Banks must rely on the applicant’s loyalty in sharing sensitive information about an enterprise’s financial condition considering the very nature of almost 90% of loan applications that come from firms with an annual turnover of less than 5 million euros. Having in mind a clear view of adverse selection and moral hazard behaviors in sight, banks select and monitor their loan portfolios with their constantly and market driven revised credit policies hoping for the best possible outcome – i.e. a no-default happy ending. Beside these well documented behaviors is a potentially equivalent condition that can make an economic system cripple, capital allocation efficiency depends on a critical factor: micro enterprise managerial competence.

Ironically, when thinking of a micro entrepreneur applying for a loan at her or his local branch we may characterize her or him as a skilled craftsman but an apprentice at managing a company. The former was, is and probably will be what she or he’s always been good at and won’t be able to acquire and apply the skills necessary to run a successful company. Whereas, the latter of the two may feel the urgence and the need to acquire the necessary skills the former, being clogged up in her or his daily routine, holds back growth. Planning, if any, is mostly cash planning and as the firm identifies almost totally with the entrepreneur, both in terms of capital funded and energy catered, banks find their lending market on rough seas where micro enterprises unreceptively and myopically respond to market changes.

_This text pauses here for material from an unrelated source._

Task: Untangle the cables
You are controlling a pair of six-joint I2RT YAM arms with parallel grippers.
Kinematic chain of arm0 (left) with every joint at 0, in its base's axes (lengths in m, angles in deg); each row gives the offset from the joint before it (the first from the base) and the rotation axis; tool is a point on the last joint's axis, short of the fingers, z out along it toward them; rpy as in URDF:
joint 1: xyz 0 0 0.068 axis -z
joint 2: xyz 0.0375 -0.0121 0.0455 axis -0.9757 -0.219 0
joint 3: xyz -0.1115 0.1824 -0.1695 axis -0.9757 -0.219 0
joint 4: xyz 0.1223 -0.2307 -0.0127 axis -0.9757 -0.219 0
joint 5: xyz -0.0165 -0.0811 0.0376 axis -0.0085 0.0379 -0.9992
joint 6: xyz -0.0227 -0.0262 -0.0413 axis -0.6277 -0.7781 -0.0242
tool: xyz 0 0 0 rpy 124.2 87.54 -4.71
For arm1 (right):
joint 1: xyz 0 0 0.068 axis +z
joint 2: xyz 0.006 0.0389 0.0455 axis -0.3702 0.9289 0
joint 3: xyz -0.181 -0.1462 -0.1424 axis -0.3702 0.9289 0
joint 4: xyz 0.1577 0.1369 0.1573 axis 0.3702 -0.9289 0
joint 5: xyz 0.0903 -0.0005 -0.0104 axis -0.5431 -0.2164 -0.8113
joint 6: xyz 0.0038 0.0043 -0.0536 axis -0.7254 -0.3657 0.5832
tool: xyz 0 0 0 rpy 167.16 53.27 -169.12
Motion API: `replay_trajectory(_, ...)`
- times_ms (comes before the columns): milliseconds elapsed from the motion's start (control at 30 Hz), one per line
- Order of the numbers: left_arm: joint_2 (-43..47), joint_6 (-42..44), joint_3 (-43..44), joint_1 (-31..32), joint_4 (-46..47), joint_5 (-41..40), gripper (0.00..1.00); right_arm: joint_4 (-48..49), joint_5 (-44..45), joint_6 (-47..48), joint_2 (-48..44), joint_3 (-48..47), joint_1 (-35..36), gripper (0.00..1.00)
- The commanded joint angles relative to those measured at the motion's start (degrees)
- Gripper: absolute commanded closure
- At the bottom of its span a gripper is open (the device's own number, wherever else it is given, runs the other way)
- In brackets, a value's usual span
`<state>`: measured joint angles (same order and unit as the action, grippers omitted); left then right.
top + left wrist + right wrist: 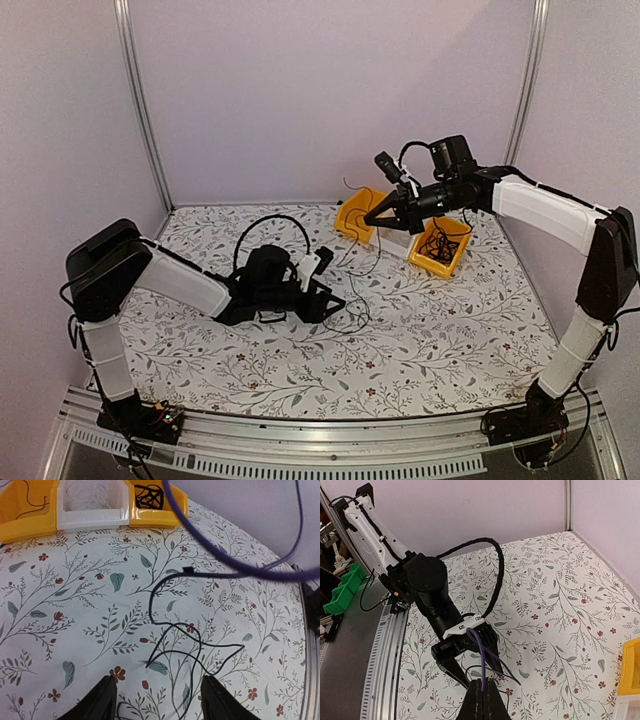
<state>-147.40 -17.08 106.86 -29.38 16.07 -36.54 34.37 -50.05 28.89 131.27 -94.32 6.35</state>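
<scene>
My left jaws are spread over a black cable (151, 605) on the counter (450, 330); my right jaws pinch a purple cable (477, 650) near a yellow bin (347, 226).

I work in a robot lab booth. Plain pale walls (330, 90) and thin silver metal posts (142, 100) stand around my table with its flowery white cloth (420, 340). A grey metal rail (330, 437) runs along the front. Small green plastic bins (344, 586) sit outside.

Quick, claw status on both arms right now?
The left claw is open, gripping nothing; a thin black cable lies loose beneath it.
The right claw is closed, pinching the purple cable.
</scene>
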Motion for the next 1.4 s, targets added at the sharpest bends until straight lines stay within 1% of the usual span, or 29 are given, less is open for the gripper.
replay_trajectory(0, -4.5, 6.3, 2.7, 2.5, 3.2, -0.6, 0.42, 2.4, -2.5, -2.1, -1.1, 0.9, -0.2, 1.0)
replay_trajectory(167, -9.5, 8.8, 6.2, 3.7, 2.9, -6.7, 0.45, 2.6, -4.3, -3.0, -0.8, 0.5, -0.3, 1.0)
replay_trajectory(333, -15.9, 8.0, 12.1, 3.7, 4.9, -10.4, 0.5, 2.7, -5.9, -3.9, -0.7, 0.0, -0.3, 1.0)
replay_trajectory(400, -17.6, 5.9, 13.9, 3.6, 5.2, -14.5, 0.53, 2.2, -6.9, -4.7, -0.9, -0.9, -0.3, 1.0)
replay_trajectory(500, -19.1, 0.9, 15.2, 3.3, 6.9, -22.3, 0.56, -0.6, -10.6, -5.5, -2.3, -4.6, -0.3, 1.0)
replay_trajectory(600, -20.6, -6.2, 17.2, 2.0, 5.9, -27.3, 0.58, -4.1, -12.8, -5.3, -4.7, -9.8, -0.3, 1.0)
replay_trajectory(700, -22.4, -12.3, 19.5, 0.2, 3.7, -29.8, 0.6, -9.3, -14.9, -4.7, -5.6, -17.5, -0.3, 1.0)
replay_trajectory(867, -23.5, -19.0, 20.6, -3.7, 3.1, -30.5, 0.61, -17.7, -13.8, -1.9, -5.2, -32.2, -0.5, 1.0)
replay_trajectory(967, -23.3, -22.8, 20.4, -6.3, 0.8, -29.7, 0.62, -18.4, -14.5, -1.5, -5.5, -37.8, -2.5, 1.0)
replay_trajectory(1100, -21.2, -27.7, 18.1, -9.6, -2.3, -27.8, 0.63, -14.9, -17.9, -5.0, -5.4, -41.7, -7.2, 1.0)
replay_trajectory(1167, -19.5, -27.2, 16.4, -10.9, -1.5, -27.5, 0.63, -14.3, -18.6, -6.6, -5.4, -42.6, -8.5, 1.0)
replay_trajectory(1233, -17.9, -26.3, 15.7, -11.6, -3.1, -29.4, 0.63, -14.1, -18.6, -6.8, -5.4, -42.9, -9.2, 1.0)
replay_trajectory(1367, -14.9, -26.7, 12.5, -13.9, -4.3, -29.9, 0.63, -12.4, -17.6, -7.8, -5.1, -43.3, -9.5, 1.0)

Though topics like “break-even point”, return on equity and investment (epitomized as ROE and ROI, respectively), capital employed and leverage – among the many – are a distant ship on the horizon, the micro enterprise finds its way to a loan application not only during hard times, when for example cash is drained by contraction, but also during the good times, when growth may need to be financed externally. Unfortunately banks know they just don’t have to overcome the asymmetric information barrier but also a managerial one where the company during bad times will likely get stranded or even crashed and realize that empowering their micro borrowers with better corporate finance and more broadly management skills can help make plans work out well.

This is the reason banks increasingly talk about corporate consulting when referring to corporate banking even in the case of micro enterprises in the early stages of existence and survival. Craftsman skills may be needed when the plumbing leaks but a foreman can help a lot to direct them to where the leakage actually is.